Shevola felt a chill, a rather delicious thrill, like she did when a good storyteller recounted a scary tale. Although she didn’t doubt Ayla—she didn’t think the acolyte of the First would make up something like that—nothing like that had ever happened in her life and it just didn’t seem quite real. But there was the wolf, and she knew what wolves could do.

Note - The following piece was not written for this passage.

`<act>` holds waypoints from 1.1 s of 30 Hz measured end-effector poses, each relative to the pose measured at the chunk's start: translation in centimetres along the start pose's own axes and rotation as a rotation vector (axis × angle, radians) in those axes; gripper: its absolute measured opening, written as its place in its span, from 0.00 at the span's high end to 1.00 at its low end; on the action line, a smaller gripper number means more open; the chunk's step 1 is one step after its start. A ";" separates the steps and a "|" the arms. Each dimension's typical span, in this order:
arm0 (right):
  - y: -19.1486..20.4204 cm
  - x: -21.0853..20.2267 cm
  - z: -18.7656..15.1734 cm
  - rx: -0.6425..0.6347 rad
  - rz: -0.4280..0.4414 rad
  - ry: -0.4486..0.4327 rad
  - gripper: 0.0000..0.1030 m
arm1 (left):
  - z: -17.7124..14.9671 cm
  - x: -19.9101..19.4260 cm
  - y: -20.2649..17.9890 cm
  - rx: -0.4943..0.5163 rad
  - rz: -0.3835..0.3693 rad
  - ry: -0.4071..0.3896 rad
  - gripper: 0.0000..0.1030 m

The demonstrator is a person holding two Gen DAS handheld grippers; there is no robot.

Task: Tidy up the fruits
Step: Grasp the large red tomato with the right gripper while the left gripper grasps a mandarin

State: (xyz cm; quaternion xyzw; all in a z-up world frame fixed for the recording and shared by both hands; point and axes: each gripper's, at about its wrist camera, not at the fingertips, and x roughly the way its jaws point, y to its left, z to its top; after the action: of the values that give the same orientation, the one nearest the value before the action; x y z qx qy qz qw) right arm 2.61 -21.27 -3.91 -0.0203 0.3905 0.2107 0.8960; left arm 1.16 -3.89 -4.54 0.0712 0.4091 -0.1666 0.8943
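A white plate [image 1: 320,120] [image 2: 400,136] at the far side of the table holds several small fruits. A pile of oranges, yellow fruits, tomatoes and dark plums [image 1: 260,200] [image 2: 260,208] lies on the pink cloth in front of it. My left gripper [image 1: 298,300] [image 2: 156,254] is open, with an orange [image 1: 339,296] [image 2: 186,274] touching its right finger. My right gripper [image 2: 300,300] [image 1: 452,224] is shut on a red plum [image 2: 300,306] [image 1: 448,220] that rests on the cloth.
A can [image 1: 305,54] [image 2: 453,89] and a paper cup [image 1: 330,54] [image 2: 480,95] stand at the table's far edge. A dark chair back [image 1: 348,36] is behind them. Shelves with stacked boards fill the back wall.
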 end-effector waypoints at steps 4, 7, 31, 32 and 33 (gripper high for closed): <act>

As they continued along the trail between the cliffs, they came to an offshoot toward the right that led up to a split in the stone face, an entrance into the cliff. It was a rather steep climb, and when they reached it they found that a large block of stone partially closed off the way in, but there was an opening on both sides of it. The left side was narrow but passable; the right side was much larger, and it was obvious that people had stayed there before. She saw an old pad on the ground with grass stuffing sticking out where the leather was split on one side. Scattered around it was the familiar debitage of chips and pieces left from someone knapping flint to make tools and implements. Bones that someone had chewed on had been thrown at the wall nearby and fallen to the ground at the foot of it. They went inside and walked a ways into the cave. Wolf followed them. Shevola led them to some stones, then slipped off her backframe and propped it up on one.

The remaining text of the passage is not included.